BY Tim McMahon 02 June 2021
I woke up one morning in January 2020 to discover that the air quality in Melbourne had dropped to hazardous levels from bushfire smoke. This hazardous air quality was extremely concerning to my wife and I with our newborn.
I wanted to receive an SMS message whenever PM2.5 levels exceeded 300, so that we could be more alert and take action (wear a mask, try to filter the air). But I didn't have any air quality sensors at home.
Air quality data from the EPA AirWatch API
While looking at the air quality page for a nearby suburb on the EPA Victoria website, I noticed "Connect to our developer portal". I signed up and soon discovered that the EPA have an AirWatch API. Awesome!
There were three things that I needed to do to get air quality info for a nearby suburb:
- Sign up and get an API Key via the EPA Developer Portal.
- Read the AirWatch API documentation and figure out what the Site ID is for a nearby suburb.
- Create a script to call the AirWatch API and get air quality information for a particular site.
SMS alerts via the Telstra Messaging API
Now, I don't want to visit the EPA website every day to see the current reading in my area, and other channels like email can be easily missed. So for this critical alert I wanted to go with SMS.
For the past few years I've been sending SMS messages using the Telstra Messaging API Free Trial for random projects like this. (You can sign up for free on https://dev.telstra.com/ and follow the API documentation to get started).
I found the documentation and error messages pretty helpful for getting my home projects set up quickly and easily.
Air quality alerts
Okay, so with access to the EPA AirWatch API and the Telstra Messaging API I had:
- air quality data
- a way to send SMS messages
Now I needed to set up an automated script to pull the air quality data every hour, and compare that to the 300µg/m³ threshold I'd set.
I whipped up a script with bash, curl and scheduled it to run via crontab on my Linux server. But after this initial kneejerk reaction to hazardous air quality, I decided to rewrite the script in Python.
The threshold can be configured in check_air_quality.config.json. I initially used a low threshold of around 50 while testing but I was getting too many SMS alerts, so I raised it to 100. 100 isn't great, but it's pretty alarming when PM2.5 exceeds 300. I'd suggest using a threshold that you're comfortable with.
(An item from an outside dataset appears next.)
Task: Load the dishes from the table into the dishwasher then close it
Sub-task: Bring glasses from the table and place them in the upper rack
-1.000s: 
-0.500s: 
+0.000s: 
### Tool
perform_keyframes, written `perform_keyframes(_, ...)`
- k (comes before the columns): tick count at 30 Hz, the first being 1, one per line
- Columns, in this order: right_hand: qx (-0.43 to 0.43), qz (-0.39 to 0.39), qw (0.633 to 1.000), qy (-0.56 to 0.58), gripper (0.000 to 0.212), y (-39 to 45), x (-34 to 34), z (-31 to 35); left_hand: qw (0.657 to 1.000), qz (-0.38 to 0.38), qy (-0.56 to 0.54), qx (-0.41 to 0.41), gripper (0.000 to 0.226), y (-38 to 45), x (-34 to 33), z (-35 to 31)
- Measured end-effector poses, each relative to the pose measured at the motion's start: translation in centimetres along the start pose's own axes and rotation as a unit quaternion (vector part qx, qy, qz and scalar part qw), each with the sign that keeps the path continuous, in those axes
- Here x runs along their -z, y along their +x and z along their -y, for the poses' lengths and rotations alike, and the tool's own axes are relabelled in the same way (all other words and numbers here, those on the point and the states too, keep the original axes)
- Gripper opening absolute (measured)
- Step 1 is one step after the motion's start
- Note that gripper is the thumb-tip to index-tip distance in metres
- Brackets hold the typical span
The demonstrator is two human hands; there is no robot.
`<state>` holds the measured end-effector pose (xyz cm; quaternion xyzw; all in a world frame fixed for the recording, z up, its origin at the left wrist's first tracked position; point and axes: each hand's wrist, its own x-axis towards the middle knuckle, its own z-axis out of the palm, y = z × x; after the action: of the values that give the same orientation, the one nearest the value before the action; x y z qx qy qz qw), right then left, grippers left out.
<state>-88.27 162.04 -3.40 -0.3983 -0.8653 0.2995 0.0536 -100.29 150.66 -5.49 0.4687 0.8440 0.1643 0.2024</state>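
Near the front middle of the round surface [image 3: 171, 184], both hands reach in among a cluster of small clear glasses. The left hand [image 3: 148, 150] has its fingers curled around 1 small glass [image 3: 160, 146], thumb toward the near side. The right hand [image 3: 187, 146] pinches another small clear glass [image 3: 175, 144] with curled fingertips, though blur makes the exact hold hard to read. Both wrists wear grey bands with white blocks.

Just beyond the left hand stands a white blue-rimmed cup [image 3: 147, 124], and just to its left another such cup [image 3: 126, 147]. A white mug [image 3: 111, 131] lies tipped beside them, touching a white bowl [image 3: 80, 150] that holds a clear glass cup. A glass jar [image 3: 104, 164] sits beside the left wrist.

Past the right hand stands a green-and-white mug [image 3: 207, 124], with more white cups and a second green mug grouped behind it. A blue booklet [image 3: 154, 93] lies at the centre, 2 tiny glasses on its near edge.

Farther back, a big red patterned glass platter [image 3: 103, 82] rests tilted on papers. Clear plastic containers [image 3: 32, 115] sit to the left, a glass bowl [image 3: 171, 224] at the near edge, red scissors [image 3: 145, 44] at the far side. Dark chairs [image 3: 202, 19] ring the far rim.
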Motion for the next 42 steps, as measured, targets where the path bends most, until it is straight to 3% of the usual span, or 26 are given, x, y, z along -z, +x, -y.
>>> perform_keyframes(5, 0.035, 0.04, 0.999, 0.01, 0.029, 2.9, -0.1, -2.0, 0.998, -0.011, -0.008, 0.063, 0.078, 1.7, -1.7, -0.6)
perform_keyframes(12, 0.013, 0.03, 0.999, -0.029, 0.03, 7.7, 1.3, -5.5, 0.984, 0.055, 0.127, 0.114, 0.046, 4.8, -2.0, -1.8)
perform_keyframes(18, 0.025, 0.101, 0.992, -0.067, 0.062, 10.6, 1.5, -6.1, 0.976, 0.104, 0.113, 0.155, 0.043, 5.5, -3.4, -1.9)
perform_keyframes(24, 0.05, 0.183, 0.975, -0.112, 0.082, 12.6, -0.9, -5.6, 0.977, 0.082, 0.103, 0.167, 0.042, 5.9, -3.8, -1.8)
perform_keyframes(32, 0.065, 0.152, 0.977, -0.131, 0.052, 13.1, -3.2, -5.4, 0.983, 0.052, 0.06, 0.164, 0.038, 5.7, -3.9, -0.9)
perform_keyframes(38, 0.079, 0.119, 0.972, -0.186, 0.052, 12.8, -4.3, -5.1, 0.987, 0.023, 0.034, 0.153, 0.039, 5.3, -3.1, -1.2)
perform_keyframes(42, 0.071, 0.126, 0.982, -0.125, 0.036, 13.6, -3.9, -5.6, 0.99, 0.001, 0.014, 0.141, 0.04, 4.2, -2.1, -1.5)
I scheduled the script to run on my Linux server every hour at 20 minutes past the hour using a cron job entry:
crontab -e
20 * * * * /home/user/air_quality_alert/check_air_quality.py >> /home/user/air_quality_alert/check_air_quality.log 2>&1
The script is up on my GitHub with detailed instructions, feel free to fork it and adapt it for yourself.
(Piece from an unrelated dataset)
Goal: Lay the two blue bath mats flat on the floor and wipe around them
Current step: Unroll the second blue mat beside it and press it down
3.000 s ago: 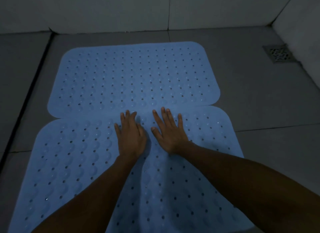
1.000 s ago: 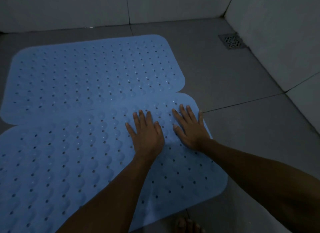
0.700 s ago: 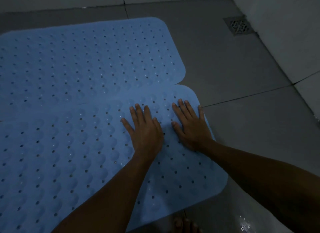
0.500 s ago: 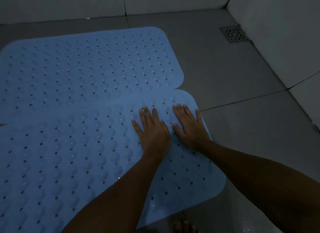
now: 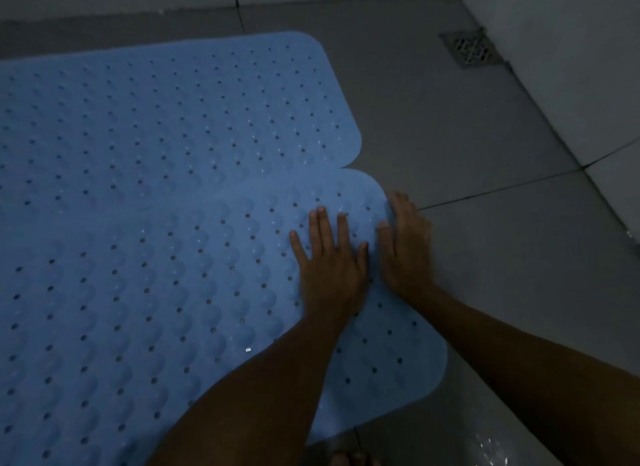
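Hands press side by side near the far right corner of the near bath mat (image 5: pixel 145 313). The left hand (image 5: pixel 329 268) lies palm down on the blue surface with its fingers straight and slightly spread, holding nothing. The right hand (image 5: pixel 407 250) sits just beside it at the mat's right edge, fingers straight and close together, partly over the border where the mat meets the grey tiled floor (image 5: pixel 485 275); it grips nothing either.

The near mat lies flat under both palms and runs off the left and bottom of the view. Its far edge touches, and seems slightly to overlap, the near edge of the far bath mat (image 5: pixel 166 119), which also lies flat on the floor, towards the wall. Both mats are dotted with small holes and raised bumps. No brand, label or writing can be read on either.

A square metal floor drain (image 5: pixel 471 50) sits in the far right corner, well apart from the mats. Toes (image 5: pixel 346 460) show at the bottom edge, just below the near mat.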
So now when the EPA AirWatch registers PM2.5 levels exceeding 300µg/m³ I'll be the first to know. Fingers crossed we won't see this message this year, but better to be safe than sorry.
This is what the script does in a nutshell:
- Submits a GET request to https://gateway.api.epa.vic.gov.au/environmentMonitoring/v1/sites/ to get Site Health Advice for Box Hill
- Grabs the average value for PM2.5 out of the Site Health Advice
- If the average value for PM2.5 exceeds my threshold (300µg/m³ ) then it:
- Gets an access token for the Telstra Messaging API by submitting a POST request to https://tapi.telstra.com/v2/oauth/token
- Gets a Telstra Virtual Number to send an SMS by submitting a POST request to https://tapi.telstra.com/v2/messages/provisioning/subscriptions
- Sends an SMS by submitting a POST request to https://tapi.telstra.com/v2/messages/sms
Python all the things
It's amazing to see Python being embraced at schools by organisations like Code Club Australia and now calculators are supporting this language too. (My daughter Evelyn and I are already tinkering with air purifiers!)
I learnt how to code with TI-BASIC on a TI-83 Plus graphing calculator in high school. It came with a thick reference manual. My maths teacher gave me a Borland BASIC book to nurture my curiosity and encourage me to port programs from one BASIC language to another.
With more and more APIs being made accessible, people can start whipping up solutions quickly in Python to satisfy their needs. Python seems to be a modern day Swiss Army Knife of coding!
What next?
My next project will involve using a cheap PMS7003 air quality sensor to get our own local air quality measurements at home.